The U.S. Department of Agriculture is helping six states improve bee habitat, one state being Montana. State Entomologist Cam Lay said bees are kind of like humans…they don’t do well when they eat the same things over and over again.

"They really need a balanced diet. For bees, that means many different kinds of pollen and many different kinds of nectar," Lay said. "Montana is a great place for that because we have lots of different wildflowers, lots of different weeds, and lots of trees species that produce nectar and pollen. That's why an awful lot of beekeepers come up here so that the bees can kind of rest and recover. In Montana, bees aren't really doing too bad."

Lay said $4 million in financial assistance will be dispersed among farmers and ranchers as well as forest landowners in Michigan, Minnesota, Montana, North and South Dakota and Wisconsin.

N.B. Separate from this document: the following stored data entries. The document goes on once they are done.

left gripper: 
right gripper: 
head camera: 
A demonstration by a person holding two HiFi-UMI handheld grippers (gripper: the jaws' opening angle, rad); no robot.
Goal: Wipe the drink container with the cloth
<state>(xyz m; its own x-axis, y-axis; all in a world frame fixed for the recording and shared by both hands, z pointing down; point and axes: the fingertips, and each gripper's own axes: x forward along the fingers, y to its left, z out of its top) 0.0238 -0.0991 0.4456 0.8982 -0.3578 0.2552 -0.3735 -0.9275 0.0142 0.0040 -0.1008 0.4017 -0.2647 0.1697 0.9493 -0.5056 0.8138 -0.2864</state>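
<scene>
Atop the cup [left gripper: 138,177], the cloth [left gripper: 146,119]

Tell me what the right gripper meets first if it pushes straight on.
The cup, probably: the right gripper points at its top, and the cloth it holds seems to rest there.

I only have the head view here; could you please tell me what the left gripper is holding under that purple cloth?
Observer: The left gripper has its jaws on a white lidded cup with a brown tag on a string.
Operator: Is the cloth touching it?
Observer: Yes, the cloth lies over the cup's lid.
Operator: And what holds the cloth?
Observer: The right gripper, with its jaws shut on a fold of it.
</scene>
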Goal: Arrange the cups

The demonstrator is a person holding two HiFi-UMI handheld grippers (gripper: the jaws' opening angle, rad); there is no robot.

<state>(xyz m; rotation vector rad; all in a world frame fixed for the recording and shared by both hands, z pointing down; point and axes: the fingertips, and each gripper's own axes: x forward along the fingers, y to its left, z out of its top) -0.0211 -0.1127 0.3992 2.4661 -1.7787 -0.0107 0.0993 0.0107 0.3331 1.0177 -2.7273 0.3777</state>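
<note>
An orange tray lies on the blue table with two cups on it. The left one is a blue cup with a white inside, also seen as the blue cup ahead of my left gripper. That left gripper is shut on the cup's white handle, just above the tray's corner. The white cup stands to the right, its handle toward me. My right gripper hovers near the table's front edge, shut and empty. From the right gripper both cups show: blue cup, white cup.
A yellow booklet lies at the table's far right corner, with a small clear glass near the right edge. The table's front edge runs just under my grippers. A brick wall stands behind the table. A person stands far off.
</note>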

"There's a lot that you can do even if you're in the city on a quarter-acre lot," Lay said. "I don't spray my dandelions, I don't cut my dandelions, just because my bees like them. It's not a weed lawn, it's bee habitat."

NBC Montana reports that researchers with the Center for Research on Globalization estimate about 30 percent of all honeybee colonies in the last 10 years have disappeared. They attribute the decline to pesticide use, habitat destruction, climate change and parasites.